The coalition has struggled to implement its Work Programme. Labour needs to ensure its latest ideas don't go awry if they make it into government.

A report out this week has highlighted the problem with high-minded political reviews, like the one Labour published to much fanfare on Tuesday.

The National Audit Office, the apolitical body responsible for scrutinising government spending, has investigated the government’s Work Programme – its flagship scheme to help the unemployed into work.

It shows three things. First, it’s underperforming.

The government’s estimates have proved as over-optimistic as they appeared when the programme was launched in 2011. One of the most important measures of its success is how well it has helped the “hardest-to-help” into work.  If a claimant holds a job for at least three months they are deemed a success.

The government forecast more than 1 in 5 claimants would be helped back into work. The firms that won the contracts to help them were even more optimistic – suggesting nearly 1 in 4 would be successfully retrained.

Instead, just 1 in 9 of them have been. This is not surprising. It is in line with the success of comparable programs, such as Labour’s Flexible New Deal. The department, no longer buoyed by the grand promises of new governments, have belatedly reduced their expectations. They now expect around 1 in 8 to find work – half as many as the firms charged with delivering the contract pledged to achieve.

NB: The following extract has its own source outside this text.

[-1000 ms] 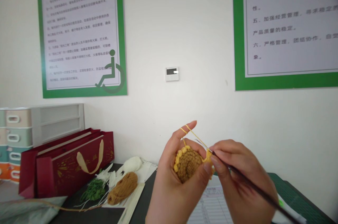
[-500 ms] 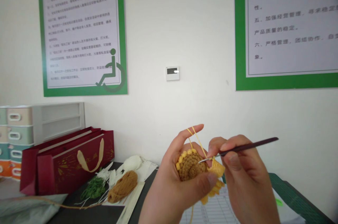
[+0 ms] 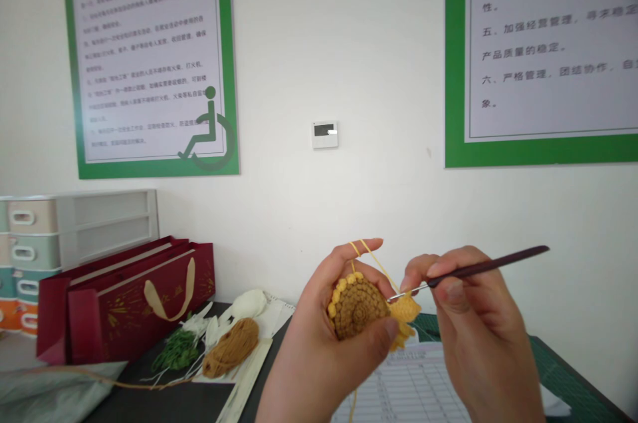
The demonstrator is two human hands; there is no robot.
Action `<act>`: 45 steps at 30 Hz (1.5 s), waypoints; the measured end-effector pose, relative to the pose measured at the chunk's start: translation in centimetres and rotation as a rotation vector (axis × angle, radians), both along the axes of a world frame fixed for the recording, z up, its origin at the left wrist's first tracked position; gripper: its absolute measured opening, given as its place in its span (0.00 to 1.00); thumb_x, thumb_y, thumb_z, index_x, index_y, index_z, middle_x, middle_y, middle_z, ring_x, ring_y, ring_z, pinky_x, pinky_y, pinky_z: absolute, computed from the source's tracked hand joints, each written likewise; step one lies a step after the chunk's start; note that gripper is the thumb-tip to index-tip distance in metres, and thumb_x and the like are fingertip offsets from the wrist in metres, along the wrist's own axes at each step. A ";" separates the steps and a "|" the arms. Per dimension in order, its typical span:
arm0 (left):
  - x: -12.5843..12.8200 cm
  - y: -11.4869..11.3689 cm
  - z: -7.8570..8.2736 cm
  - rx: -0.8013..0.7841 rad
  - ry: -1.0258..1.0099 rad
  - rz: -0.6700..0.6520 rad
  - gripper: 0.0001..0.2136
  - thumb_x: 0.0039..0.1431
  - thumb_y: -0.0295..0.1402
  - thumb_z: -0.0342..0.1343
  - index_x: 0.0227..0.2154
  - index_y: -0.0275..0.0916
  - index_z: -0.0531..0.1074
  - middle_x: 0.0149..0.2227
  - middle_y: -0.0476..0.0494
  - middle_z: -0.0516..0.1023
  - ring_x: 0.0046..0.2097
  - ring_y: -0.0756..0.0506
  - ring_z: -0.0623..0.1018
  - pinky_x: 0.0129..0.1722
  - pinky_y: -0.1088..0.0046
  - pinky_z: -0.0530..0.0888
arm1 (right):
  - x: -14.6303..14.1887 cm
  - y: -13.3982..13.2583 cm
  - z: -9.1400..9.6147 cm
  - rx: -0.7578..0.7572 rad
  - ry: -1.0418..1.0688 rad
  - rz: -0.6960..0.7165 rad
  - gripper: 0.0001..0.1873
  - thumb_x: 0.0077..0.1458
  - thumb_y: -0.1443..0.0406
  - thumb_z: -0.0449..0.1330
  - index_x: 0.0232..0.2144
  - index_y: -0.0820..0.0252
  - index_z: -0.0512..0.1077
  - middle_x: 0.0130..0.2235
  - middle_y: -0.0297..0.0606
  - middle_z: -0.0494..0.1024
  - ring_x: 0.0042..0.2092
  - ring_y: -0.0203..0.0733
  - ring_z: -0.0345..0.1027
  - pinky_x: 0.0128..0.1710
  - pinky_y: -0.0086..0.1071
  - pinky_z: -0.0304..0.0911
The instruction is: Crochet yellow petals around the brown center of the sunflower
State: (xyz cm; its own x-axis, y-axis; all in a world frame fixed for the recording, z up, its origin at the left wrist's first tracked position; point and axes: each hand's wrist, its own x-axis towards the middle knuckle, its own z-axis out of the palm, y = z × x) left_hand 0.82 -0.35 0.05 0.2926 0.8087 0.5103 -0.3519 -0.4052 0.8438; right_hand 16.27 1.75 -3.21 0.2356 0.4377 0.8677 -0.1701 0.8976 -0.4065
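Note:
My left hand [image 3: 319, 336] grips a round crochet piece [image 3: 359, 308], brown in the middle with a yellow bobbled edge and yellow petals at its right. Yellow yarn [image 3: 375, 259] loops over the raised left index finger and runs down to the work. Held like a pen, a crochet hook [image 3: 491, 263] with a dark handle and thin metal shaft is in my right hand [image 3: 478, 323]. The hook's tip meets the right edge of the brown disc, beside the yellow petals. My left thumb covers the disc's lower right part.
Dark red gift bags [image 3: 144, 310] and a drawer unit [image 3: 107, 227] stand at left. Near them lie brown yarn [image 3: 230, 346], green yarn [image 3: 178, 348] and white yarn [image 3: 249, 304]. Below my hands are a printed sheet [image 3: 403, 386] and a green cutting mat [image 3: 573, 376].
My right hand and the hook have moved to the right and slightly up, drawing the tip from over the brown disc to its right edge. The left hand has shifted slightly left.

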 end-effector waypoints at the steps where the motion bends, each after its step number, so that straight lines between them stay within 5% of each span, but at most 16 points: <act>1: 0.0 0.1 0.0 0.001 -0.003 -0.005 0.26 0.54 0.25 0.70 0.55 0.44 0.73 0.37 0.51 0.77 0.30 0.53 0.73 0.27 0.77 0.69 | 0.1 0.0 0.0 0.001 -0.007 0.001 0.04 0.68 0.62 0.59 0.40 0.53 0.73 0.33 0.34 0.80 0.37 0.38 0.75 0.38 0.31 0.69; 20: -0.2 0.9 -0.3 -0.043 0.012 -0.045 0.24 0.51 0.24 0.69 0.52 0.39 0.75 0.35 0.48 0.78 0.29 0.52 0.71 0.28 0.77 0.67 | 2.0 -0.2 0.3 0.127 -0.264 -0.005 0.05 0.70 0.63 0.55 0.44 0.52 0.72 0.34 0.36 0.80 0.36 0.41 0.75 0.34 0.35 0.70; 33: -0.1 0.5 -0.2 -0.060 0.096 0.067 0.24 0.54 0.28 0.69 0.53 0.43 0.72 0.36 0.50 0.76 0.28 0.53 0.72 0.24 0.77 0.68 | 2.1 -1.3 0.7 0.417 -0.543 -0.407 0.16 0.58 0.78 0.56 0.45 0.56 0.70 0.41 0.39 0.82 0.39 0.42 0.76 0.45 0.46 0.68; 45: 0.3 -0.2 0.0 -0.087 0.018 0.089 0.23 0.55 0.31 0.70 0.54 0.42 0.72 0.35 0.50 0.75 0.29 0.53 0.72 0.27 0.78 0.68 | 1.2 -1.7 1.4 0.555 -0.566 -0.693 0.21 0.46 0.79 0.59 0.41 0.54 0.70 0.37 0.39 0.85 0.32 0.42 0.77 0.35 0.42 0.70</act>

Despite this lack of success, these firms are now spending less than half as much as they committed to on the “hardest-to-help” job-seekers. They offered to spend £1,360 per person when they bid; they are now spending just £630.

One of the main reasons the firms have used to justify this – according to the NAO report – appears counter-intuitive:

“The introduction of participants that are further from employment has allowed greater use of group work or ‘lighter touch’, less frequent contact which can be more appropriate to their needs.”

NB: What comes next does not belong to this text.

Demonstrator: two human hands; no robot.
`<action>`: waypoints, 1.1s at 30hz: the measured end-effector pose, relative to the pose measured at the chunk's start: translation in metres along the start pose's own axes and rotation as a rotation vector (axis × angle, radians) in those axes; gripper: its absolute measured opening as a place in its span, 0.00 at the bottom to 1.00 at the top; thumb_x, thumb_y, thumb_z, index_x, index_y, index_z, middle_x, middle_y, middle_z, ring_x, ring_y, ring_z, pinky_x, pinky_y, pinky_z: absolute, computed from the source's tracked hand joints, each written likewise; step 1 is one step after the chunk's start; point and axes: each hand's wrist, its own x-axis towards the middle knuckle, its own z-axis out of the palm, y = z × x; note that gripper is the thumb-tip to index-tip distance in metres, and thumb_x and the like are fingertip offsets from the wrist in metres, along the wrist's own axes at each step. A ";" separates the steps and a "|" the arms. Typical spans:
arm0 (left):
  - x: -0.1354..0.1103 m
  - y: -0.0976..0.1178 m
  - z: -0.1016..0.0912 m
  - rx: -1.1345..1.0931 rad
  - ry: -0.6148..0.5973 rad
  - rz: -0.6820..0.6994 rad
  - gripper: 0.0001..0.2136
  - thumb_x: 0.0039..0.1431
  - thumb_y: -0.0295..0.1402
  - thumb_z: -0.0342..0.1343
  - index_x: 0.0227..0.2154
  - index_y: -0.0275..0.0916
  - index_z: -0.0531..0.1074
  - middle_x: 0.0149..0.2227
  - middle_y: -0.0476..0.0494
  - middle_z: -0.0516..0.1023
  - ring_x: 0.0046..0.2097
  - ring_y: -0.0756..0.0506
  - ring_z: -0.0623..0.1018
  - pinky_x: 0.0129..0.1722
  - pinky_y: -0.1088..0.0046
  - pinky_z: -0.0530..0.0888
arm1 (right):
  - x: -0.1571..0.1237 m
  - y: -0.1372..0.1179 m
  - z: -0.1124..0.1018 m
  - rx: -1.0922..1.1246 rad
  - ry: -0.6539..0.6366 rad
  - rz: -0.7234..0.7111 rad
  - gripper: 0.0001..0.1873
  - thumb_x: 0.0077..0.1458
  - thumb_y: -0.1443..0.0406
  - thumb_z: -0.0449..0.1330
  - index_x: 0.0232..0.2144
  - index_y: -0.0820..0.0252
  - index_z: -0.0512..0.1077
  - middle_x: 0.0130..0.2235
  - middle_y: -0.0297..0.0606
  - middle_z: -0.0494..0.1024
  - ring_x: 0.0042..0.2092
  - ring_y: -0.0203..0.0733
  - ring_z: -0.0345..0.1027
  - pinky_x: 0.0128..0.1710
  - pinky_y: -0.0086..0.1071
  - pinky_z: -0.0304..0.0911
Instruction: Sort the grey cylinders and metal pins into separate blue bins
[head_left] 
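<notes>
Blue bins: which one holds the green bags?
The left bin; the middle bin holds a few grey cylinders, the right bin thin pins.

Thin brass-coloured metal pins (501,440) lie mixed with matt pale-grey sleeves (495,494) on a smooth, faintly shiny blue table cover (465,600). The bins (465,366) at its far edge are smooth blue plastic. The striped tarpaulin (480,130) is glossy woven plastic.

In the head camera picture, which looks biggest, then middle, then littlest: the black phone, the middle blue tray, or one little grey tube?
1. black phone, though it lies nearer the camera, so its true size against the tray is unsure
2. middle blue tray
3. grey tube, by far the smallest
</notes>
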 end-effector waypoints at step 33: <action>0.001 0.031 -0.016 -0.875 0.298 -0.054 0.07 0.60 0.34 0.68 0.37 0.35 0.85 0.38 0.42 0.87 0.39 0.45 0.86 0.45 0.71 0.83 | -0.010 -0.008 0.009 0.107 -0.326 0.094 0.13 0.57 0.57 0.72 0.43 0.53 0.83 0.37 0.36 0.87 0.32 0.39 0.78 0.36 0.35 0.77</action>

You might have expected those struggling the most would be helped the most, with targeted one-to-one help and extra funding. Instead, it is those classified as “easier-to-help” who are actually receiving more money – nearly 40 per cent more. It seems the Work Programme has done little to change the culture of job centres under Labour, as documented in 2009 by Channel 4’s Benefit Busters.

At least, you might hope, these firms – who have retrained less than half as many of the hardest-to-help as they forecast, and are spending less than half as much on them as they agreed – would have faced the consequences of their failures.

But, as usual, they are still being well-paid – regardless of performance. They are entitled to £31m in incentive payments for 2014-15. The NAO estimate they would be paid £6m "using an accurate measure of performance".

Moreover, the difficulties of tracking how long workers keep their jobs has already cost the government £11m, and is set to cost it another £25m by 2016.

Margaret Hodge, the Chair of the parliamentary committee which takes up NAO reports, launched a familiar attack on the findings, arguing the government should be able to “force contractors to spend more" and stop paying "bonuses to all of its contractors despite their poor performance".

These are problems which her committee has been struggling against throughout this parliament – and which no government seems capable of solving.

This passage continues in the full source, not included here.